Este año hemos visto el salto de Luis Montealto, del Rivas, a los planos cimeros del bateo de poder; la evolución de Félix Carrasco desde el montículo con Estelí; la consistencia de Braulio Silva en su rol como “as” del Bóer, y la batalla de Jimmy González por el liderato de bateo, a pesar de su edad.
Sin embargo, ¿para usted, qué ha sido lo más sorprendente? Quizá sea el regreso de Samuel Estrada a los niveles que mostró hace algunos unos años con los Dantos, antes de que lesiones e inconsistencias lo sacaran de acción.
Estrada tiene 13-4 y 1.88 en 115.2 innings con el Matagalpa. Ha completado 11 de sus 20 aperturas y eso incluye seis lechadas, mientras concede 27 boletos y propina 58 ponches, en una labor que ni él mismo se imaginó.

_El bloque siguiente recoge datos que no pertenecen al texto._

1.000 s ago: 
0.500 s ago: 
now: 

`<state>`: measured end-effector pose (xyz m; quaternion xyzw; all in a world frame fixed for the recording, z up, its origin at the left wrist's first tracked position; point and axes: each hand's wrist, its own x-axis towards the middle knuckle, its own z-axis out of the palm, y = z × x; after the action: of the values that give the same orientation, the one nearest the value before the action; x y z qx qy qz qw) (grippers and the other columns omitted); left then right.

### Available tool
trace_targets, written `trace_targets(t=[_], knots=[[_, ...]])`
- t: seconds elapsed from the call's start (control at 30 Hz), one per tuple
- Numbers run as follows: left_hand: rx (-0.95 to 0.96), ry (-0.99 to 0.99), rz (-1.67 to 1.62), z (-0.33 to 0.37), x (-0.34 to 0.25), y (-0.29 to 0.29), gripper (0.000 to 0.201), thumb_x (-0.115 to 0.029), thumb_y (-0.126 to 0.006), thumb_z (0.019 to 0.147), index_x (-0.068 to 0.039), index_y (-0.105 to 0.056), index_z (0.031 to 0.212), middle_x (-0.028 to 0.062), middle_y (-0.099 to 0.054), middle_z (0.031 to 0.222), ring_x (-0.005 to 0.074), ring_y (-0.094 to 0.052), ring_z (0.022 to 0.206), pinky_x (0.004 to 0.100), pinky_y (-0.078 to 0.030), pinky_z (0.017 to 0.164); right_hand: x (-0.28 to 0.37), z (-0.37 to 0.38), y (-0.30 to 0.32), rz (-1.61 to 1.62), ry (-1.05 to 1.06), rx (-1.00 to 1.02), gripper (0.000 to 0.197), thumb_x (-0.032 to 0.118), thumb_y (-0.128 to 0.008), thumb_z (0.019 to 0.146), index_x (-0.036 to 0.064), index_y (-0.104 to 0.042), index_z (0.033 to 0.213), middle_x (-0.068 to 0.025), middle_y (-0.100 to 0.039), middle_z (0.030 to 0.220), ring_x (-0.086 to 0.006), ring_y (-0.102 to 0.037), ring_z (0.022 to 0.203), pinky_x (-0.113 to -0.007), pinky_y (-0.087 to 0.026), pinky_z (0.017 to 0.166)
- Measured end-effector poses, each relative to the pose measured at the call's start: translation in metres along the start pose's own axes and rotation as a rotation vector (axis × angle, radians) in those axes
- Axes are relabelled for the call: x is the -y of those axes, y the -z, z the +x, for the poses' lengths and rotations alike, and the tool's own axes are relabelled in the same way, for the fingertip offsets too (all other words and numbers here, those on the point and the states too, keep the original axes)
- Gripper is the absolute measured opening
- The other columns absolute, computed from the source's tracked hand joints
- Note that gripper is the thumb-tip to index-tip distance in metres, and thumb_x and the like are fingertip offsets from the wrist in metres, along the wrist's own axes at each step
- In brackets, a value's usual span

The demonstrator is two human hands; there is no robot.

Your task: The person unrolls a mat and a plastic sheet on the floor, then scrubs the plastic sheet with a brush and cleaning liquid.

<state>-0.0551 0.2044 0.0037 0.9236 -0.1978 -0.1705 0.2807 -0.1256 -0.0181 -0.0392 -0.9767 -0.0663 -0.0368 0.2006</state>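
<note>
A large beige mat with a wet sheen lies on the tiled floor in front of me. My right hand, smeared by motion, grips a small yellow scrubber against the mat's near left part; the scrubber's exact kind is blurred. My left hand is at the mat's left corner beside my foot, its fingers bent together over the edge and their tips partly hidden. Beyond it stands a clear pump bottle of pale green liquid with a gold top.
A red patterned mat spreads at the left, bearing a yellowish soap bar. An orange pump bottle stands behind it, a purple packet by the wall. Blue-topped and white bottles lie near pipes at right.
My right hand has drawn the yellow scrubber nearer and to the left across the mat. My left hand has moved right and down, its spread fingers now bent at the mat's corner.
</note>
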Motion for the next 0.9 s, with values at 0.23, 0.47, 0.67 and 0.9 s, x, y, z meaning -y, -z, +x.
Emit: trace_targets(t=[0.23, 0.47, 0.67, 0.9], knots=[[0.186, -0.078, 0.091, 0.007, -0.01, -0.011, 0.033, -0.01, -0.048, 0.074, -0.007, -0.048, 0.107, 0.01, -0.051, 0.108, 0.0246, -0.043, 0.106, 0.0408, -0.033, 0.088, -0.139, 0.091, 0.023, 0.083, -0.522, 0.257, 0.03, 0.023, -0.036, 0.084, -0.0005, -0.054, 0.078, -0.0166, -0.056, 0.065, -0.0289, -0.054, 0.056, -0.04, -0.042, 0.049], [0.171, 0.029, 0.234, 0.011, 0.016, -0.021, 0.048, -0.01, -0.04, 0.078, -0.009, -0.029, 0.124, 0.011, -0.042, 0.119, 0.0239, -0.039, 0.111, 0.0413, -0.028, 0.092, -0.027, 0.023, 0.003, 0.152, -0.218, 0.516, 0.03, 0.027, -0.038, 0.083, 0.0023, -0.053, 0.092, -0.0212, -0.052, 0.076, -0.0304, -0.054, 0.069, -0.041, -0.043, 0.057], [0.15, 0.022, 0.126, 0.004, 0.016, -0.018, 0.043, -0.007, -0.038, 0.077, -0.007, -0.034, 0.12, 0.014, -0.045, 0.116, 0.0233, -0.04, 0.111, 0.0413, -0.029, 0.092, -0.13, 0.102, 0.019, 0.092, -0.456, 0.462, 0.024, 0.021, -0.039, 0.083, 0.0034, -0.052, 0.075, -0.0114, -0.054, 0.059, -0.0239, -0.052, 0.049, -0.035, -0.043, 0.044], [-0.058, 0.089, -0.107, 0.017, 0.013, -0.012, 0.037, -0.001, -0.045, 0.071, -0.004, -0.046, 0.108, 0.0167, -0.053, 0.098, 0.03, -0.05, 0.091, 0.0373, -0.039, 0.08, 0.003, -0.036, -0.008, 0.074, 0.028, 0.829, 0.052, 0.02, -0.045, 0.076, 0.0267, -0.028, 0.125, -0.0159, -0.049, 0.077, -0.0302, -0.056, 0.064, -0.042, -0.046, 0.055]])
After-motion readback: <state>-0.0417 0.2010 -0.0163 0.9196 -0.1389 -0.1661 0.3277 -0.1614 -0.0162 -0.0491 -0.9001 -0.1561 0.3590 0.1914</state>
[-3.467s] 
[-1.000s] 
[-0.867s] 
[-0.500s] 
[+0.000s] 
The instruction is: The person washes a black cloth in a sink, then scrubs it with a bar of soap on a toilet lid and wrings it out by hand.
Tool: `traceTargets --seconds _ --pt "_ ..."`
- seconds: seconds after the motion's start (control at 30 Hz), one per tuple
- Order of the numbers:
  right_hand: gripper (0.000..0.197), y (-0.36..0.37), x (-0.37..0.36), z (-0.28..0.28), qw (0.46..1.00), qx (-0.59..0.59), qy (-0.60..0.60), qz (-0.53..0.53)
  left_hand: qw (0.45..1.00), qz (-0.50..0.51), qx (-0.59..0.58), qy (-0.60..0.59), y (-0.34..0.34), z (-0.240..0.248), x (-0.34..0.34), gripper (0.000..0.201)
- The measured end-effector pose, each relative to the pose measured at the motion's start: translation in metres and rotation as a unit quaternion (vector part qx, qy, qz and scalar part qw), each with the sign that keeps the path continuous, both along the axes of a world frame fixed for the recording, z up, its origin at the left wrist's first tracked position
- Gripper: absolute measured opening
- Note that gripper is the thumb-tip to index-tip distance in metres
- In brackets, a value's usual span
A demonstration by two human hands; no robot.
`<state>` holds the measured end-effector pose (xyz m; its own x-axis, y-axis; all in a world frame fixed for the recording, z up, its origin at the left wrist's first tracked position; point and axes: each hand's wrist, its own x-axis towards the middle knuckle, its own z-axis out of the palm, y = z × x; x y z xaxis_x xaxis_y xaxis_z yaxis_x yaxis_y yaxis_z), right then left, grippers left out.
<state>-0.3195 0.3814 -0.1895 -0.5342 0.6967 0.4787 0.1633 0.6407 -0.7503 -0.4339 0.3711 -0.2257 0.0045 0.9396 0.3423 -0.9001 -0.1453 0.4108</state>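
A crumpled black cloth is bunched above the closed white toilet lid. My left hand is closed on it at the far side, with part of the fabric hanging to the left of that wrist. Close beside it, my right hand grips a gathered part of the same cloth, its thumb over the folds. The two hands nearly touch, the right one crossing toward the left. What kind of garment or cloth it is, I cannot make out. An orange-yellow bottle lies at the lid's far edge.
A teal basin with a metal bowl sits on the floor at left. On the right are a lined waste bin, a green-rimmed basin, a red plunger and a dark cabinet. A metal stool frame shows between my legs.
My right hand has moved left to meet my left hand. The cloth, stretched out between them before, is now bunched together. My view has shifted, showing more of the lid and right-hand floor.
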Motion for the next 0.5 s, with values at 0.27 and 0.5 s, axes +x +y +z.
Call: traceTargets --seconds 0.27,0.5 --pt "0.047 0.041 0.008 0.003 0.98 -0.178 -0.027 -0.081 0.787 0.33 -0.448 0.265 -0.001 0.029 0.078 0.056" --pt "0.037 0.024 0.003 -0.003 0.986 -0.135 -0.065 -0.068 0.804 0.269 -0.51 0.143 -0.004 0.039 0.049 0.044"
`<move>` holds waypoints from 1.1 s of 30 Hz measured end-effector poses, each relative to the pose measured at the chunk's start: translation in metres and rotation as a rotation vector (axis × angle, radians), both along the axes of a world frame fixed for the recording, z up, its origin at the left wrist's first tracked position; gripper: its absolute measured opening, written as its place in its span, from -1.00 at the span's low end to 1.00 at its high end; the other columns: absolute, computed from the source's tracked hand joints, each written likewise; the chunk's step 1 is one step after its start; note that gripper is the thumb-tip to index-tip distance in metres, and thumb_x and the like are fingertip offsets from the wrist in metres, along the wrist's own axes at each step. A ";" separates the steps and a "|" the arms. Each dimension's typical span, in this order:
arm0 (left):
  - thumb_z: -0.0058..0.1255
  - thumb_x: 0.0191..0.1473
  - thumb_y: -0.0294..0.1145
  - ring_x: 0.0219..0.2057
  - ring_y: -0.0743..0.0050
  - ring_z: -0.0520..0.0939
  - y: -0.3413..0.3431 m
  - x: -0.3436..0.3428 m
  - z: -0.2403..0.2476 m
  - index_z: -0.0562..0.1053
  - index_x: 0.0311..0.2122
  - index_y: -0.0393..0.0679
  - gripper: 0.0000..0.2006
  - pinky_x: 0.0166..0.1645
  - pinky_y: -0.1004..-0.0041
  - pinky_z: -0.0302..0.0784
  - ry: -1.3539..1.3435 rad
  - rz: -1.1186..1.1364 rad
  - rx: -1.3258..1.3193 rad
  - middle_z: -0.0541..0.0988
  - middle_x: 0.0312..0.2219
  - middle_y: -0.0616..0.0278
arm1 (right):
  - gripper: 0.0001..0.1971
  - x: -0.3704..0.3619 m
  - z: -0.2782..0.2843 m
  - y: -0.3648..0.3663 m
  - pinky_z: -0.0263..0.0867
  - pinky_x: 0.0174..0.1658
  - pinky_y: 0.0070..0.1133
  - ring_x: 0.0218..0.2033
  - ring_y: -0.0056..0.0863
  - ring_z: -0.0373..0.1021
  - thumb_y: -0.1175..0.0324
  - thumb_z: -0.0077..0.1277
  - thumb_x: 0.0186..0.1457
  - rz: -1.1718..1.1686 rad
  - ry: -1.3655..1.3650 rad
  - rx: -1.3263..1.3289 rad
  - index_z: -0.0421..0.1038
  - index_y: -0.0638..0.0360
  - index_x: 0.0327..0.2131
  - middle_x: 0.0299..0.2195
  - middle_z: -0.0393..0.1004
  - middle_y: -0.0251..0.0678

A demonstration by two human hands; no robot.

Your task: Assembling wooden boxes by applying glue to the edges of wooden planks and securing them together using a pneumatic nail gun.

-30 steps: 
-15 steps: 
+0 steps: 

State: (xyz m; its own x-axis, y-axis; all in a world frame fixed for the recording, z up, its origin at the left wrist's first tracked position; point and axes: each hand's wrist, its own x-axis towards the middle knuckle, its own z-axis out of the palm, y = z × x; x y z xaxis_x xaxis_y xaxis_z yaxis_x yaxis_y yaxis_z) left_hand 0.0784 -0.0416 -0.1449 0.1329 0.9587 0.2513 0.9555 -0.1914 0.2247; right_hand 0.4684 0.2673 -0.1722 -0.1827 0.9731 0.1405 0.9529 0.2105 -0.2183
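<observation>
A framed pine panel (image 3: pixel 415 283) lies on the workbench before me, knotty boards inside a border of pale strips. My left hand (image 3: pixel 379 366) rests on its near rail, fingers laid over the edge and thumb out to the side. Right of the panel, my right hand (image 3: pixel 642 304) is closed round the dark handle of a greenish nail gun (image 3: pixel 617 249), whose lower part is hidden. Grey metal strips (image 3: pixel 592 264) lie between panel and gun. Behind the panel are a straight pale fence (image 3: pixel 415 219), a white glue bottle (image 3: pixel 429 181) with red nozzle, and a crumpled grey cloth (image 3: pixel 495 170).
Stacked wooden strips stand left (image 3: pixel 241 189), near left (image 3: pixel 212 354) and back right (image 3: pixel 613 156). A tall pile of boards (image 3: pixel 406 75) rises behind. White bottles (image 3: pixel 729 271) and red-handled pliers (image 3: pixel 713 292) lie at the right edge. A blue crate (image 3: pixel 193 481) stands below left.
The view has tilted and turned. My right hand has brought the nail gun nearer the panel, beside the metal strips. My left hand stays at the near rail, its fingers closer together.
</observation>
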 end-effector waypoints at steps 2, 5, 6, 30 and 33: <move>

Para comprender el vuelco que Samuel ha dado, tiene que considerarse que desde 2017 su carrera se vino abajo. Ese año, lanzó en un juego y no sacó outs y como permitió dos carreras limpias, su efectividad fue infinita.
En los años siguientes no le fue mucho mejor. En 2018 tuvo 0-2 y 6.12. Los Dantos lo dejaron fuera y con Madriz resumió 0-3 y 6.40 en 2019, mientras pasaba fugazmente por Estelí en 2020 y cerraba con 2-1 y 7.50. ¿Qué le parece?
Antes de ese terrible bache, Estrada llegó a ser uno de los lanzadores de mayor dominio a nivel local. Inició en 2014 con 11-6 y 2.59. Saltó a 12-2 y 2.09 en 2015, antes de lograr 12-6 y 3.18 en 2016 en una llamativa consistencia.
Con su estilo incómodo de disparos laterales y por debajo del brazo, Estrada resultaba tan difícil de batear, que hizo el equipo nacional que Nicaragua llevó al Preclásico del beisbol en Mexicali en 2016. Y no se vio mal. Sin embargo, se lastimó y comenzó a naufragar.
Ahora en Matagalpa encontró tierra firme y sin hacer mucho ruido, se ha vuelto el estelar lanzador de los Indígenas, pese a la presencia de Berman Espinoza (8-4 y 2.15) y Wilder Rayo (9-6 y 3.66) en el staff norteño.
Junto a Berman, Rayo y Gustavo Martínez, llegado como refuerzo, Estrada ha dado estabilidad a una rotación que solía ser el talón de Aquiles del Matagalpa. Su consistencia ha sido admirable y eso nadie lo anticipó, pero está sucediendo.
Es difícil encontrar en el actual Pomares a un jugador que haya dado un giro tras drástico desde las cenizas hacia la cima, como lo ha hecho Estrada, quien debe ser el seguro retorno del año en este torneo.
De Montealto se sabía que era un joven en proceso de madurez, sobre Carrasco habíamos visto destellos de su evolución el año pasado y de Braulio Silva se sabía de su arsenal y del progreso que iba mostrando su juego.
Pero, ¿cuántos anticiparon un trabajo tan brillante como el de Estrada con Matagalpa? ¡Nadie! Y menos de un lanzador descartado por varios equipos, porque hasta en el Bóer buscó un lugar y no se lo ofrecieron.
Sin embargo, la parte más importante de todo es que el tirador de 35 años no dejó de creer en él y lejos de prestar atención a la opinión de los demás, oyó su voz interior y de ahí se impulsó con fuerza hacia la cima.